The DOL has announced a four-year project aimed at reducing child labor, improving working conditions and enhancing the capacity of the Dominican government to enforce domestic labor law. While this is a welcome effort, the deplorable conditions sugar industry workers face cannot be rigorously addressed without confronting the much broader problem of migrant workers’ rights in the Dominican Republic. Further, it calls into question how seriously the U.S. government takes labor commitments under CAFTA–DR when the government of the Dominican Republic has racked up such a prolonged history of failure to ensure that workers are free from the most egregious forms of abuse without any trade repercussions.
Unfortunately, Dominican policies routinely discriminate against migrant workers and individuals of Haitian descent in ways that exacerbate workers’ vulnerability. Many sugar sector workers lack legal documentation or passports and even birth certificates. This restricts movement, invites employer manipulation and makes it difficult or impossible to find alternative employment. Dominican immigration policy escalates the problem rather than addressing it. The DOL’s report comes on the heels of a decision by the Dominican Constitutional Tribunal, upholding a provision of the 2010 Constitution that denies citizenship to children of undocumented immigrants, even those born in the country. The Central Electoral Board, the entity charged with issuing national identification documents, plans to review about 16,000 individuals born in the Dominican Republic to determine whether they should be stripped of their citizenship. The government already routinely denies Dominicans of Haitian descent access to identity documents and seems intent on dramatically increasing the number of stateless individuals in the coming months. This systematic disenfranchisement forces workers into low-paid, dangerous employment with few legal protections to guard against abuse.
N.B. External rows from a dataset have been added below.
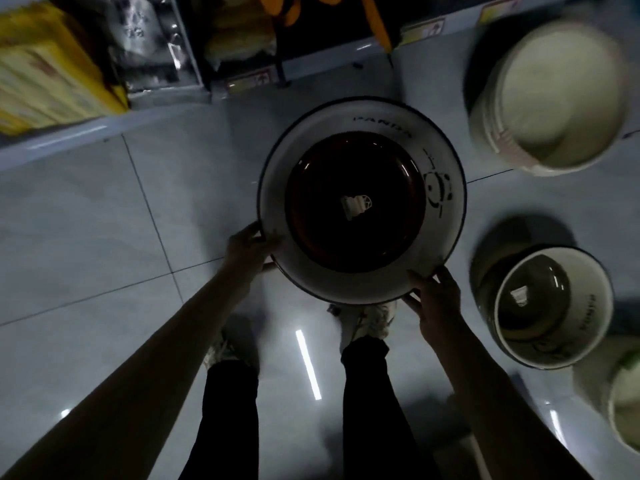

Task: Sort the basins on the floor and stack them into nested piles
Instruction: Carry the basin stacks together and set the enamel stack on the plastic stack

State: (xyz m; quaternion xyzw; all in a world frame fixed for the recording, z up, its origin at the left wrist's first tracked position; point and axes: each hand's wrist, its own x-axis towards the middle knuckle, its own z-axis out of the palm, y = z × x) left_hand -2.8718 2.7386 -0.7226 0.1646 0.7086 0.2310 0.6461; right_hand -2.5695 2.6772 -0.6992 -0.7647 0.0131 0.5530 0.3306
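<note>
A large white basin (446,209) with a dark rim, a panda drawing and the word PANDA is held above the floor in the middle of the view. A dark brown basin (353,168) with a white label lies nested inside it. My left hand (247,252) grips the rim at the lower left. My right hand (438,299) grips the rim at the lower right. A nested pile of cream basins (554,98) stands at the upper right. A second white panda basin pile (543,306) stands on the floor at the right.
Shelving (104,74) with yellow packages and bags runs along the top left. Another pale basin (620,403) sits at the right edge, partly cut off. My feet (367,320) stand on the grey tiled floor (104,237) below the held basin.
</note>
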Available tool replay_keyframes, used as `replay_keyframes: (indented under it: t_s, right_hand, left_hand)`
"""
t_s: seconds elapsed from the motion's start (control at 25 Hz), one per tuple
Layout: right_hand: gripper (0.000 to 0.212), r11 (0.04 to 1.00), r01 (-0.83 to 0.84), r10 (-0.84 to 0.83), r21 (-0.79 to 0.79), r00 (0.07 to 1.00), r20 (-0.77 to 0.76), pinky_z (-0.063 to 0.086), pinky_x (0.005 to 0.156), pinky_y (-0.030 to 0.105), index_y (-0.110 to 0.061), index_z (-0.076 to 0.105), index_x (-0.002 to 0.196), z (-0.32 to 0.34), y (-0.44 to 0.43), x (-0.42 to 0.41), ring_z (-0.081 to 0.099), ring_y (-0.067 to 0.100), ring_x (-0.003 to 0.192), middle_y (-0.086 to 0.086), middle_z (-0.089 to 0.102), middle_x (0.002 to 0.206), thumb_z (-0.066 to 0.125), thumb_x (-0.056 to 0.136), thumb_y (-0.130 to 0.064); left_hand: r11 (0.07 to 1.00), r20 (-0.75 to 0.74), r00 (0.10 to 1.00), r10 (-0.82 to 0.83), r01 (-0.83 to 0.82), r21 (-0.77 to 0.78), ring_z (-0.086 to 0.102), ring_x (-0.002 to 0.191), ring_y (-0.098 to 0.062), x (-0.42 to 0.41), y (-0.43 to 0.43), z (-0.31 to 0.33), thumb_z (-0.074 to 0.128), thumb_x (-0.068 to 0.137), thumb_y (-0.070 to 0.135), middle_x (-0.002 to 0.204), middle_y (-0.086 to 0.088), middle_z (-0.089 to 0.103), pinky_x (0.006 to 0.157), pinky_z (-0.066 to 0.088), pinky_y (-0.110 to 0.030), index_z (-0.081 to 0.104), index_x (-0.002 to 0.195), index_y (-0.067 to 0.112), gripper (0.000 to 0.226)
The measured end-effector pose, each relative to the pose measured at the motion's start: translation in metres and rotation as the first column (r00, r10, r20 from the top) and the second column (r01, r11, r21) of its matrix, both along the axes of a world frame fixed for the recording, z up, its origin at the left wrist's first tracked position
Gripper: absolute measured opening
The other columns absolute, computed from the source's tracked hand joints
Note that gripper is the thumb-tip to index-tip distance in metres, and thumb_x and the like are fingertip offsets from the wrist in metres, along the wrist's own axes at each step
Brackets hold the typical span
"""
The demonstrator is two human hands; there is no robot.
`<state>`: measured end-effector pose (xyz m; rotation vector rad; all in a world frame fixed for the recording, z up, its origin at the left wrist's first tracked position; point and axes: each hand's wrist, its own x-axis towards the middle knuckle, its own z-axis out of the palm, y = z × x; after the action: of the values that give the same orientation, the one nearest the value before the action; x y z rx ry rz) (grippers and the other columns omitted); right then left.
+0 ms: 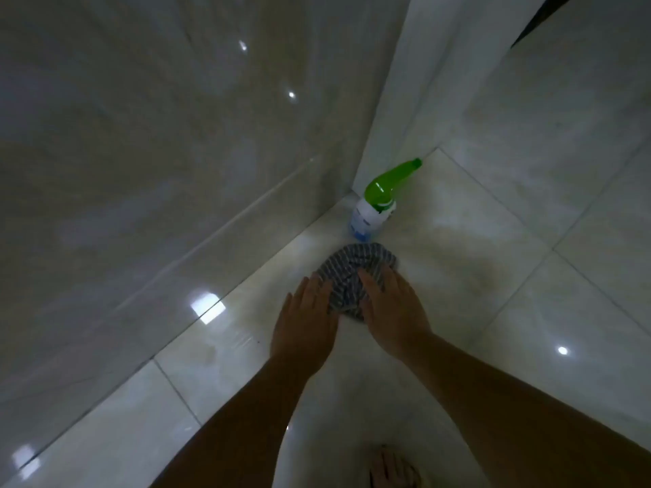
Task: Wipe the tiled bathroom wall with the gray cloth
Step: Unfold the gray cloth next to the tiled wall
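A gray striped cloth (355,272) lies bunched on the glossy floor tiles near the corner. Both hands reach down to it. My left hand (304,324) lies at the cloth's left edge, its straight fingers touching the fabric. My right hand (394,311) rests on the cloth's right side with fingers extended over it. The tiled bathroom wall (158,153) rises on the left, glossy and pale, with a grout line running across it.
A white spray bottle with a green trigger head (375,206) stands in the corner just beyond the cloth. A second tiled wall (405,82) meets the first there. My foot (391,468) shows at the bottom edge. Pale floor tiles (528,241) stretch to the right.
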<state>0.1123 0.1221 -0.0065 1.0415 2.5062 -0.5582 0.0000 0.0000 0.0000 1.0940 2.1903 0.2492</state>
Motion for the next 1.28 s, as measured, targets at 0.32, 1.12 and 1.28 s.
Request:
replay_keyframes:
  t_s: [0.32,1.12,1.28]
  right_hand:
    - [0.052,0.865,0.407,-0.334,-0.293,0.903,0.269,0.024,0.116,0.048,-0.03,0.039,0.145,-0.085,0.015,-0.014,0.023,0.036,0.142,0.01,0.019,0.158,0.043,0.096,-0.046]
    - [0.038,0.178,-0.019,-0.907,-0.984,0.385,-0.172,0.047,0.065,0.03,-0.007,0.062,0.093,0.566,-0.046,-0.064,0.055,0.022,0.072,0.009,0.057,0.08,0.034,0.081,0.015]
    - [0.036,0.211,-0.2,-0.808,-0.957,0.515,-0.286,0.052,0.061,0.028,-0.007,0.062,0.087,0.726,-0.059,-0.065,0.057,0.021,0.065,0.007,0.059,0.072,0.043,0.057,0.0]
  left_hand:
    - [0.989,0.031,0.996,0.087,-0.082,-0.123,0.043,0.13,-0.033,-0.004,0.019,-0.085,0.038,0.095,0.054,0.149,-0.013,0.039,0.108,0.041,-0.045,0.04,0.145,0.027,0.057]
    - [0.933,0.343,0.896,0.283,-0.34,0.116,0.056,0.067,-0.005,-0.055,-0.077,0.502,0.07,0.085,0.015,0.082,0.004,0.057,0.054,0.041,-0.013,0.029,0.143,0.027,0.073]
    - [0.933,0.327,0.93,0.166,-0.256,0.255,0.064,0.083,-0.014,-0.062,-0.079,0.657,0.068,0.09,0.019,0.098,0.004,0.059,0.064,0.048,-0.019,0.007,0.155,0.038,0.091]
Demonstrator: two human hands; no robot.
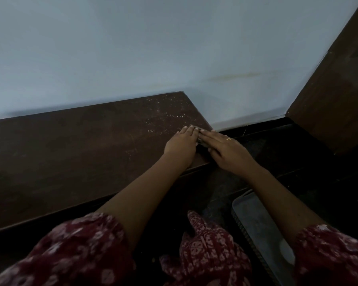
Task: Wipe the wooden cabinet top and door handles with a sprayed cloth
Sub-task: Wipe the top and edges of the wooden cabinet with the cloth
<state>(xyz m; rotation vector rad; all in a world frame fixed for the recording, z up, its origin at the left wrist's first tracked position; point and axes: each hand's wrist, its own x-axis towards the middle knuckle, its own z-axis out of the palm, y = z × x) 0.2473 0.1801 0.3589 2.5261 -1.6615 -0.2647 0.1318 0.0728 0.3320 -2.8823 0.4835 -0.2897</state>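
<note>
Head view looks down on a dark wooden cabinet top [74,153] set against a pale blue wall [153,48]. Both hands lie flat at the cabinet top's right-hand end, near its front corner. The left hand [182,142] rests palm down on the wood with its fingers straight and close together. The right hand [225,150], with a gold ring [228,139] on one finger, reaches in from beyond the cabinet's end, fingers extended and side by side, their tips meeting the left hand's. Between and under the two hands a small sliver of grey cloth [202,141] shows, pressed onto the cabinet top; neither hand curls around it. Just behind the hands, pale specks [165,114] dot the wood. Dark red patterned sleeves [87,244] fill the bottom of the frame.
</note>
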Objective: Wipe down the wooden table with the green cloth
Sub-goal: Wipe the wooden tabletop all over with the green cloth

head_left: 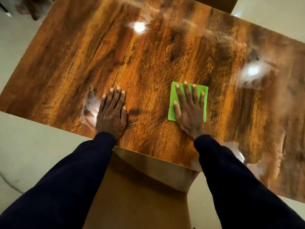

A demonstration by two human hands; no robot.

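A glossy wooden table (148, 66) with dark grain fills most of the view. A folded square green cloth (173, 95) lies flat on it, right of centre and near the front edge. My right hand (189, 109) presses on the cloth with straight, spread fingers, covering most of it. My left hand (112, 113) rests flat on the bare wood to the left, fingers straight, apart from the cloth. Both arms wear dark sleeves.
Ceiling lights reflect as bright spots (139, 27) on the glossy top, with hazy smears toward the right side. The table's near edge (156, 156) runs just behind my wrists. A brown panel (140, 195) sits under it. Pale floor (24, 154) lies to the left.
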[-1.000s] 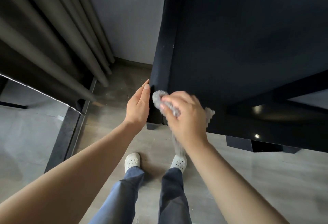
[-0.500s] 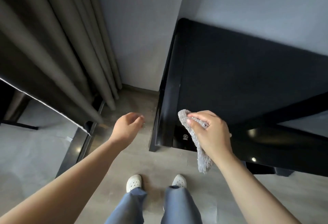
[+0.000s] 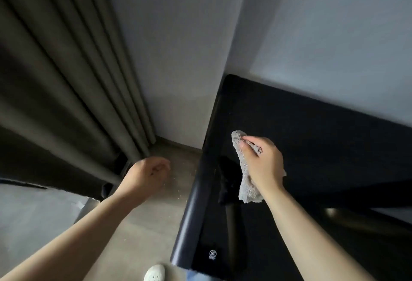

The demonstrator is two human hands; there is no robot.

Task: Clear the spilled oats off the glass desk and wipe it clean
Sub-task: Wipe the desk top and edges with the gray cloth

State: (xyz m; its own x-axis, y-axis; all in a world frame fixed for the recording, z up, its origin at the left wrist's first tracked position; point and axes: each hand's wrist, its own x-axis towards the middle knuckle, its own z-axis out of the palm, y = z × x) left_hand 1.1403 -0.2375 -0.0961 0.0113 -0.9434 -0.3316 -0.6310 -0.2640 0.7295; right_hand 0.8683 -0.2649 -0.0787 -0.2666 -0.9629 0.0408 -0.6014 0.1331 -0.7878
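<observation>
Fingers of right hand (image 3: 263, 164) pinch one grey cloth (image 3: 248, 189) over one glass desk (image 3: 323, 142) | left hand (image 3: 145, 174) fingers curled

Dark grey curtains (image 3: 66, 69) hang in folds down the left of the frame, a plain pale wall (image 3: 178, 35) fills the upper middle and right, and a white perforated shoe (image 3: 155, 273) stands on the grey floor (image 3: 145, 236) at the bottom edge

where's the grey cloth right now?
Head view, right of centre: the grey cloth is gripped in the right hand, over the left end of the glass desk, just inside its rounded left edge.
</observation>
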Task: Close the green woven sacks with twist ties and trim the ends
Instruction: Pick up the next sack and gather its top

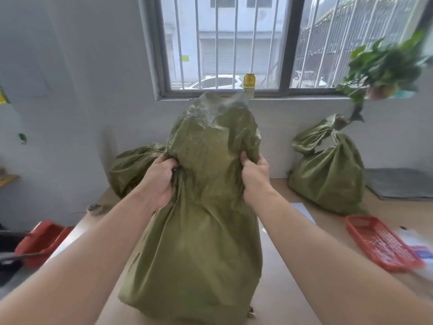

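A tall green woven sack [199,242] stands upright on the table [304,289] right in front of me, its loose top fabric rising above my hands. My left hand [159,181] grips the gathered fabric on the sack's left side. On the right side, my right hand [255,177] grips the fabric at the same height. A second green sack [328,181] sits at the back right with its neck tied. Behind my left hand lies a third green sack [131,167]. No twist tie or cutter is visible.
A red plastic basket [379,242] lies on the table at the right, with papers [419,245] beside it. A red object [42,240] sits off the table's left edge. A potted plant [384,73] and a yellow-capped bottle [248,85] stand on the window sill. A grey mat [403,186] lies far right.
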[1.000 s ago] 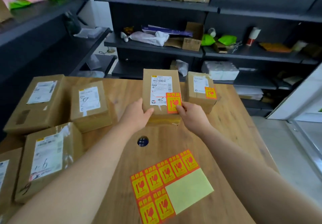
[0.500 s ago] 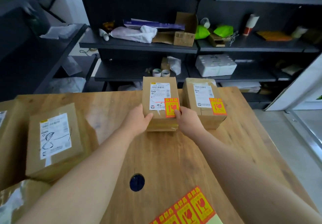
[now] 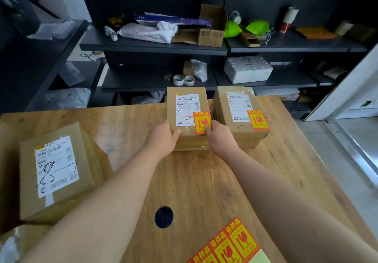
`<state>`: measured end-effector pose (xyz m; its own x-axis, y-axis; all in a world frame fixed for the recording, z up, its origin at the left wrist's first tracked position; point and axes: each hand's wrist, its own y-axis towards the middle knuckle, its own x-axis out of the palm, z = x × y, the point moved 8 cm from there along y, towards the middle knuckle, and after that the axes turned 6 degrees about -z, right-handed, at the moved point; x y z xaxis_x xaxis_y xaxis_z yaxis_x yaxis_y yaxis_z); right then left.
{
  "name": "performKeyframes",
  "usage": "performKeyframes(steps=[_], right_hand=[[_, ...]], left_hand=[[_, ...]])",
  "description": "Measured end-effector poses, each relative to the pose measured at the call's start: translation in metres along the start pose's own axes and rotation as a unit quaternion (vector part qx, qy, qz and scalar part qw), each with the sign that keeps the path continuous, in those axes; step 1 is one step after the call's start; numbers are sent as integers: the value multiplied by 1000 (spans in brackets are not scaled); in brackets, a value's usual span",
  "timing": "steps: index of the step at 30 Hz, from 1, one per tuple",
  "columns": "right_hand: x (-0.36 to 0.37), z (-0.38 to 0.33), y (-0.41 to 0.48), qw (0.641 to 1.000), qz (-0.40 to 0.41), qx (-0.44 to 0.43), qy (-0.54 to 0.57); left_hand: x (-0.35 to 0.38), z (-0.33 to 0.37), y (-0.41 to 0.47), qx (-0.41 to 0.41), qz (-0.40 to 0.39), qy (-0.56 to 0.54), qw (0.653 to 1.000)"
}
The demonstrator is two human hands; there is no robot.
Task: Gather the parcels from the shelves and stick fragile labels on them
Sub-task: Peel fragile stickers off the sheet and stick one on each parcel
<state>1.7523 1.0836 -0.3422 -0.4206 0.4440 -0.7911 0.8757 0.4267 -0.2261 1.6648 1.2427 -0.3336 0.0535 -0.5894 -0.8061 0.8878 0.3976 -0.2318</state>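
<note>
A small brown parcel (image 3: 187,102) with a white shipping label and a red-yellow fragile label (image 3: 201,121) stands at the far edge of the wooden table (image 3: 126,132). My left hand (image 3: 163,138) grips its near left corner, thumb on top. My right hand (image 3: 219,138) grips its near right corner, thumb on the fragile label. A second labelled parcel (image 3: 239,115) sits right beside it. An unlabelled parcel (image 3: 55,170) lies at the left. The sheet of fragile labels (image 3: 231,244) lies at the near edge.
Dark shelves (image 3: 153,47) behind the table hold bags, an open carton, tape rolls (image 3: 184,79) and a white pack. Another parcel corner shows at the bottom left. A round hole (image 3: 164,216) sits in the tabletop. A pale floor lies to the right.
Both hands have pushed the parcel away to the table's far edge, next to the second labelled parcel. My view has moved forward, so the label sheet and left parcels have slid toward the frame edges.
</note>
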Motion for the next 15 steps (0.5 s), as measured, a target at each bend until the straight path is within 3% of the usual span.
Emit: performKeyframes(steps=[8, 15], right_hand=[[-30, -28, -40, 987, 66, -74, -130], [-53, -65, -118, 955, 93, -152, -235]], left_hand=[[-32, 40, -40, 87, 64, 193, 975], [-52, 56, -120, 131, 98, 271, 948]])
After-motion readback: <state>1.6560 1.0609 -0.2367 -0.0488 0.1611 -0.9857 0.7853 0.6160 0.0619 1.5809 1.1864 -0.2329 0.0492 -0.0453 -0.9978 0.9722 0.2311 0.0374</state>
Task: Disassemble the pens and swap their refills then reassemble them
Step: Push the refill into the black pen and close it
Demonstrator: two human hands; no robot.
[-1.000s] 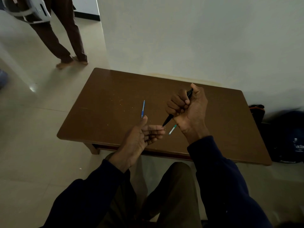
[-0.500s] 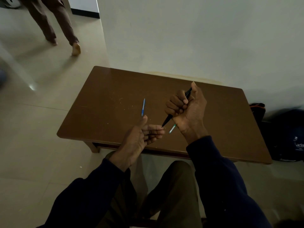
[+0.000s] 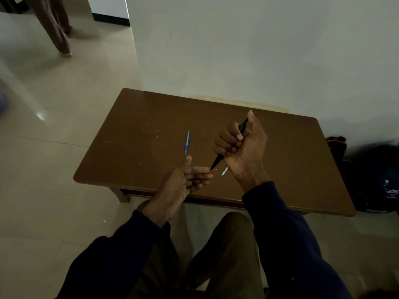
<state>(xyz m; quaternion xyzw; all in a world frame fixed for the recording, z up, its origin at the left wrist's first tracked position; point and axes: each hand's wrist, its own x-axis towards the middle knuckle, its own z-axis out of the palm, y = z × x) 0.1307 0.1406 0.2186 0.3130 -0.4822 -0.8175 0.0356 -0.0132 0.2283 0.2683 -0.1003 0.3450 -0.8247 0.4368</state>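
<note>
Only the bystander's legs (image 3: pixel 57 24) have moved, farther off at top left; both hands hold as before; the right hand (image 3: pixel 239 147) clenches the black pen (image 3: pixel 217 161) above the table (image 3: pixel 151 117), its middle hidden in the fist; the left hand (image 3: pixel 185 180) lies loose, palm up, fingertips at the pen's tip, contact unclear; the blue pen part (image 3: pixel 187 142) and a small pale piece (image 3: pixel 224 171) rest on the tabletop.
</note>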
Sugar sector workers are often reluctant to file complaints regarding labor abuses due to fear of retaliation. In addition to discriminatory policies, the government periodically engages in forced, violent deportation of Haitian immigrants. Employers in the sugar sector take advantage of workers' precarious legal status and the fear it engenders. The DOL report notes that some have threatened to report workers to immigration authorities to ensure compliance. Under these circumstances, it is unsurprising that working conditions on sugar plantations have not improved despite prolonged international scrutiny.
Every year, the United States buys 200,000 tons of sugar from Dominican growers. Under the free trade agreement, both countries are charged with “striving to ensure” workers are afforded fundamental labor rights as a condition of continued preferential trading status. They also must be sure to enforce their own labor laws so that “rights” are not just hypothetical. Conditions in the sugar sector have been notably terrible for decades, and the current program to address child labor is an important first step but does not address the need for concrete enforcement mechanisms for broader workers' rights protections.